- **Work to complete**
Would you repeat each of the lines below exactly?

-- Stored data follows --

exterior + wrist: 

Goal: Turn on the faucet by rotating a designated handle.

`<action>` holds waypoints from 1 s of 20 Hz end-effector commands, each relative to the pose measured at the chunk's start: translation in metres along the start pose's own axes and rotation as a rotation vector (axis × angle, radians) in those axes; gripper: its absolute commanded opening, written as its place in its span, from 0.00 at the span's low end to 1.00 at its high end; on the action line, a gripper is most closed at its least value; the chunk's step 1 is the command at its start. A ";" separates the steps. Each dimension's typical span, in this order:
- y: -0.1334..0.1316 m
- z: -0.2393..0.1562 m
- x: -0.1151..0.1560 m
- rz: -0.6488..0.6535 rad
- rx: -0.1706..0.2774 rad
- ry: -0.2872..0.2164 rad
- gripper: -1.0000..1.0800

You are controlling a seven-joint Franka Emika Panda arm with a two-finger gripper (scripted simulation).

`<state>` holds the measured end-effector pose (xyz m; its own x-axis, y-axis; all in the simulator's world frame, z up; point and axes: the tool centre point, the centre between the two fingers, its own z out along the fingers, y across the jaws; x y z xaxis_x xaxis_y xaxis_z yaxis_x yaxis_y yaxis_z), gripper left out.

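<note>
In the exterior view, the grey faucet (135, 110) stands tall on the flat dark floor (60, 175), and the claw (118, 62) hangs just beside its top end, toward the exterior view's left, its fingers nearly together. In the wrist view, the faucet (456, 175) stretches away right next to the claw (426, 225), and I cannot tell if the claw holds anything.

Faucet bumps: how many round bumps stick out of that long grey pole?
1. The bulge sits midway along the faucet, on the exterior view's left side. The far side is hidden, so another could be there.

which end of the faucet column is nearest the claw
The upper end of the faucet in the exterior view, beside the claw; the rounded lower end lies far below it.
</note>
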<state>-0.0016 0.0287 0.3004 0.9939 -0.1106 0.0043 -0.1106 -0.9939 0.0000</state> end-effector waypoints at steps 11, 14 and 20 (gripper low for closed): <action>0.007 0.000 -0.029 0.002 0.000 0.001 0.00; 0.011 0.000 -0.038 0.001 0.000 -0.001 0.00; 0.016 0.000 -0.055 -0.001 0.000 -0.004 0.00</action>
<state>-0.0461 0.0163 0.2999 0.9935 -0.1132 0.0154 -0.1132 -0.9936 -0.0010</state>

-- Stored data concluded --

- **Response to the exercise**
exterior + wrist: 

Goal: Turn on the faucet by rotating a designated handle.

`<action>` holds waypoints from 1 s of 20 Hz end-effector commands, each relative to the pose measured at the chunk's start: translation in metres along the start pose's own axes and rotation as a rotation vector (axis × angle, radians) in those axes; gripper: its absolute commanded opening, written as its place in its span, from 0.00 at the span's low end to 1.00 at its high end; on the action line, a gripper is most closed at its least value; the chunk's step 1 is the command at its start. A ";" separates the steps. Each dimension's typical span, in this order:
- y: -0.1334..0.1316 m
- z: -0.2393..0.1562 m
- x: -0.1151..0.1560 m
- rz: -0.6488..0.6535 rad
- rx: -0.1706..0.2774 rad
- ry: -0.2872..0.2164 rad
- gripper: -1.0000..1.0800

You are controlling a seven-joint Franka Emika Panda arm with a two-finger gripper (scripted simulation).

`<state>` holds the measured end-effector pose (xyz m; its own x-axis, y-axis; all in the simulator's world frame, z up; point and axes: the tool centre point, the centre between the two fingers, its own z out along the fingers, y across the jaws; x y z xaxis_x xaxis_y xaxis_z yaxis_x yaxis_y yaxis_z), gripper left out.

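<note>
In the exterior view, the grey faucet (135, 110) stands tall on the flat dark floor (60, 175), and the claw (118, 62) hangs just beside its top end, toward the exterior view's left, its fingers nearly together. In the wrist view, the faucet (456, 175) stretches away right next to the claw (426, 225), and I cannot tell if the claw holds anything.

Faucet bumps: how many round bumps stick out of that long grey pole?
1. The bulge sits midway along the faucet, on the exterior view's left side. The far side is hidden, so another could be there.

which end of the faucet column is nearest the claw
The upper end of the faucet in the exterior view, beside the claw; the rounded lower end lies far below it.
</note>
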<state>-0.0016 0.0287 0.3004 0.9939 -0.1106 0.0043 -0.1106 -0.9939 0.0000</state> end-effector waypoints at steps 11, 14 and 20 (gripper low for closed): <action>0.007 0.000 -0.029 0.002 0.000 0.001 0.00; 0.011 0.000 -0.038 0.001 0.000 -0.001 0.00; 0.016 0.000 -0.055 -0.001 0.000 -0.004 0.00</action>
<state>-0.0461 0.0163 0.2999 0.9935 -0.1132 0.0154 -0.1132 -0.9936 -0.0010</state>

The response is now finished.